» Activity: Filter task. Return each line of the material that holds the string "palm".
*** Opening Data shown ***
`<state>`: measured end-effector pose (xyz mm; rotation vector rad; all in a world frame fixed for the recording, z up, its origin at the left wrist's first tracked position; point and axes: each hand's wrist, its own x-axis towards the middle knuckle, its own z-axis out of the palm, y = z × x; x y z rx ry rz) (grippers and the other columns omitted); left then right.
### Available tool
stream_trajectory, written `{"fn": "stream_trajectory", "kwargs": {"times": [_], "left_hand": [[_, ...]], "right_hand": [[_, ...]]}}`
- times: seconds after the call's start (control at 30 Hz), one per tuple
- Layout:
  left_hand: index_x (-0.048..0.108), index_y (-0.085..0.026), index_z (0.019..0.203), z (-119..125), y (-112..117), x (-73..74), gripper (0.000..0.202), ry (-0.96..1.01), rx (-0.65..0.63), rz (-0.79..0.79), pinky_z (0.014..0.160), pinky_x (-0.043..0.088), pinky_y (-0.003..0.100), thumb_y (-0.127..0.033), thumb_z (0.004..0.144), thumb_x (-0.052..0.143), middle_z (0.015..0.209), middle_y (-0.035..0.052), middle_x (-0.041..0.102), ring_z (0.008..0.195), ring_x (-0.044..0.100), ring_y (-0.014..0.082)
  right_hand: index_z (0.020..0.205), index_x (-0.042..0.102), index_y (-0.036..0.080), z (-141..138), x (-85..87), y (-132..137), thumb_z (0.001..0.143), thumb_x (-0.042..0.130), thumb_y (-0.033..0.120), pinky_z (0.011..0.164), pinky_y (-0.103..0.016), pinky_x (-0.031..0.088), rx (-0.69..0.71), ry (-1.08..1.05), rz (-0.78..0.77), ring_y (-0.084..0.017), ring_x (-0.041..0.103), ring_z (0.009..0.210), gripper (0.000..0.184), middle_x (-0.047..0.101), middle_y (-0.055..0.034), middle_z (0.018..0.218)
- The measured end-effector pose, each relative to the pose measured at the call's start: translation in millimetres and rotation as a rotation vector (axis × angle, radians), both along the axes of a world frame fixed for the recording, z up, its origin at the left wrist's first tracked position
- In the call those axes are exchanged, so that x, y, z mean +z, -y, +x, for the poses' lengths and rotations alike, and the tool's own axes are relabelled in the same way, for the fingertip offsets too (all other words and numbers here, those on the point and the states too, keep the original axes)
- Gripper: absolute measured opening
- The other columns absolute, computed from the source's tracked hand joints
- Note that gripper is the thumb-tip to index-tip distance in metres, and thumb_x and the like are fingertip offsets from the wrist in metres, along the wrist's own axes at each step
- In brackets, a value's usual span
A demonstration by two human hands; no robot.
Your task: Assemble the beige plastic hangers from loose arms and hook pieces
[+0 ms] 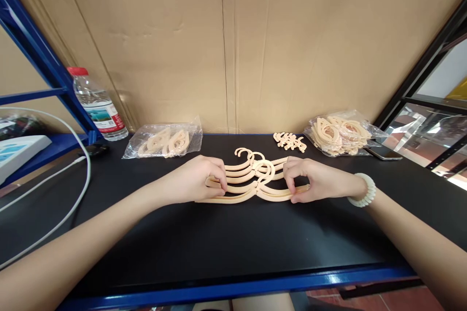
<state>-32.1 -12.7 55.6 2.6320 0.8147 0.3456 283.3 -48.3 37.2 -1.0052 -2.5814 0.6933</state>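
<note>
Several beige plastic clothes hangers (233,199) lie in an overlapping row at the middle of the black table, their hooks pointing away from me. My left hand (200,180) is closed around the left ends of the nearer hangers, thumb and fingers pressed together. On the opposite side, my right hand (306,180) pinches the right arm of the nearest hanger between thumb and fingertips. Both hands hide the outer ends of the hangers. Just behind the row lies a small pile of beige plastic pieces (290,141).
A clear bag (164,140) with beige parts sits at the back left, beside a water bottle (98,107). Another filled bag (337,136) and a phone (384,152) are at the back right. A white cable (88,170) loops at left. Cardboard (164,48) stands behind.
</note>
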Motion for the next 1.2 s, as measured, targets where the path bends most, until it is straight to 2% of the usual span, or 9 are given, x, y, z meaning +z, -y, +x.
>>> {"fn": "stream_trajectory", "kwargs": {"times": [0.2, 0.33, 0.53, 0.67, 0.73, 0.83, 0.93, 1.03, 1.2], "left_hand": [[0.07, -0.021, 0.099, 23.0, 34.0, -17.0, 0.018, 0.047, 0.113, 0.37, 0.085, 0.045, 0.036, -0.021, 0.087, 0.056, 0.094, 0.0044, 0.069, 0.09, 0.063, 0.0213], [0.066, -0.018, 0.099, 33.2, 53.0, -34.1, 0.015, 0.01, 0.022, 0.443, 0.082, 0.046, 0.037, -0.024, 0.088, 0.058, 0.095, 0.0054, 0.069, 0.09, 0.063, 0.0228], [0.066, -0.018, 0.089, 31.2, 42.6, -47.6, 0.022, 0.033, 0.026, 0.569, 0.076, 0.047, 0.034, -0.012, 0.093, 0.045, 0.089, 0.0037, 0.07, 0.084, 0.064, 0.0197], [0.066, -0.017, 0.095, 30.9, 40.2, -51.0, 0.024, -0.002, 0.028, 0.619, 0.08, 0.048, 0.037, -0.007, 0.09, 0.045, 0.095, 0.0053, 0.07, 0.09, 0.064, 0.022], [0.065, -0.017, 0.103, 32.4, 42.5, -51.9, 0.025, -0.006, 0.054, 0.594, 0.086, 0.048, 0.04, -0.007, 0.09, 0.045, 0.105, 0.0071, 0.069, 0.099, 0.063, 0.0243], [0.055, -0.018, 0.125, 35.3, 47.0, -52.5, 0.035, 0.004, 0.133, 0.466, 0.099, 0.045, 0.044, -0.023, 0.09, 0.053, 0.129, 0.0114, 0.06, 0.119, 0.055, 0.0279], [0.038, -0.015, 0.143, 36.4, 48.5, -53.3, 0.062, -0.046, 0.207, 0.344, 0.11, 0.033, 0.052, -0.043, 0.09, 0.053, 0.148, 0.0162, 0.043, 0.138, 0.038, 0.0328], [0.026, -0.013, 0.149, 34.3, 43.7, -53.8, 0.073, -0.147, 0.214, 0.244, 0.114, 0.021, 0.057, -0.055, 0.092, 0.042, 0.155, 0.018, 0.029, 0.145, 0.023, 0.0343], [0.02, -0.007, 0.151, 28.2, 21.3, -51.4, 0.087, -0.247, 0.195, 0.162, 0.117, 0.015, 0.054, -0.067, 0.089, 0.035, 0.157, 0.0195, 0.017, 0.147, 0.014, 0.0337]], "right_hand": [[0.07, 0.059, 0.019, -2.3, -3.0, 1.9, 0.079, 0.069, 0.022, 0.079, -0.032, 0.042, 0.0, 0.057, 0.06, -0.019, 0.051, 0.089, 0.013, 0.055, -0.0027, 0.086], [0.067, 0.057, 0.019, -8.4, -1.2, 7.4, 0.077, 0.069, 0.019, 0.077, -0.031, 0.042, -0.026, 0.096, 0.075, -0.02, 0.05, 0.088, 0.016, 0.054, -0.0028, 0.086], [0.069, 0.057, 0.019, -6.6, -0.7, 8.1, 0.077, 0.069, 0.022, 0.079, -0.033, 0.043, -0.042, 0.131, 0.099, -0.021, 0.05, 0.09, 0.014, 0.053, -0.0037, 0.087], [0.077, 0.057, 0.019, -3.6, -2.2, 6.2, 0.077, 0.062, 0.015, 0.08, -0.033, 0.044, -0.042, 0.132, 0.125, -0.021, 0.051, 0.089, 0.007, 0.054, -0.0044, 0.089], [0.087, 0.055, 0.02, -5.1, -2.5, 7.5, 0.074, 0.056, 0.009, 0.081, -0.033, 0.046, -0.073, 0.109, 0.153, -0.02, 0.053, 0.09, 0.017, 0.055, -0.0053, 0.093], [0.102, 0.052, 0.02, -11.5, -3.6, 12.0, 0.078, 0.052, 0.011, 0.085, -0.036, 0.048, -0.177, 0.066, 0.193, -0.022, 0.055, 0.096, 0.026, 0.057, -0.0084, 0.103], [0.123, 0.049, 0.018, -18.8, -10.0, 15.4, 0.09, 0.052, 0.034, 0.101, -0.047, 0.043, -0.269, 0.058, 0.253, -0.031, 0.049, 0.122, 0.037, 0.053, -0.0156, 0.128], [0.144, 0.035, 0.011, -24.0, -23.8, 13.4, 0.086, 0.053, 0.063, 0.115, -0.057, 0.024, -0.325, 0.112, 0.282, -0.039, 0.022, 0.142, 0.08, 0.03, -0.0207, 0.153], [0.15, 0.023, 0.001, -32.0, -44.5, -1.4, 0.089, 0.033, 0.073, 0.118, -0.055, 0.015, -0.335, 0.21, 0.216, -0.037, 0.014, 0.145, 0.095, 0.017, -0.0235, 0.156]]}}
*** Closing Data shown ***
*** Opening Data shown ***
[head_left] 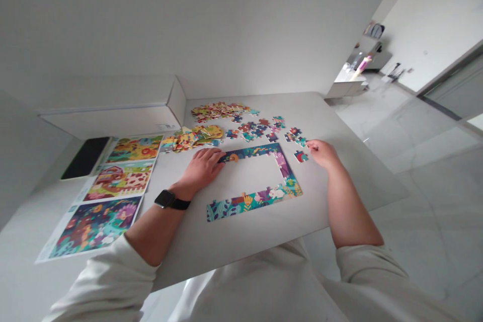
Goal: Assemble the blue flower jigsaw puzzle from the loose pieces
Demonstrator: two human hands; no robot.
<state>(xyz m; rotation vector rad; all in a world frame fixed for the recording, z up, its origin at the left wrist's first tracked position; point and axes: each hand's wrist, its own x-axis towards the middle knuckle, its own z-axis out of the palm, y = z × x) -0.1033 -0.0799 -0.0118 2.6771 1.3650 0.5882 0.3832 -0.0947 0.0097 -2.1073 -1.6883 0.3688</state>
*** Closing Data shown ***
» Your response:
`<state>`: measured end-effector pose (xyz mm; rotation vector rad; all in a world frame fixed for the recording, z up, its origin at the left wrist's first tracked position; point and axes: each hand's wrist, its own x-axis towards the middle knuckle, its own z-axis out of the palm, y = z × x; x y z rx ry rz) (grippers and the other columns omitted); left then right.
<state>(xyz m; rotation vector rad; all in a world frame fixed for the recording, z up, its origin at the left wrist's first tracked position; point and axes: each hand's wrist, its own x-axis towards the middle knuckle, its own z-axis out of the palm, y = z × x) -0.1033 -0.0799 -0.0118 2.6771 1.3650 0.5882 0.3832 -0.0947 0.0097 -2.1073 -1.6883 0.3688</state>

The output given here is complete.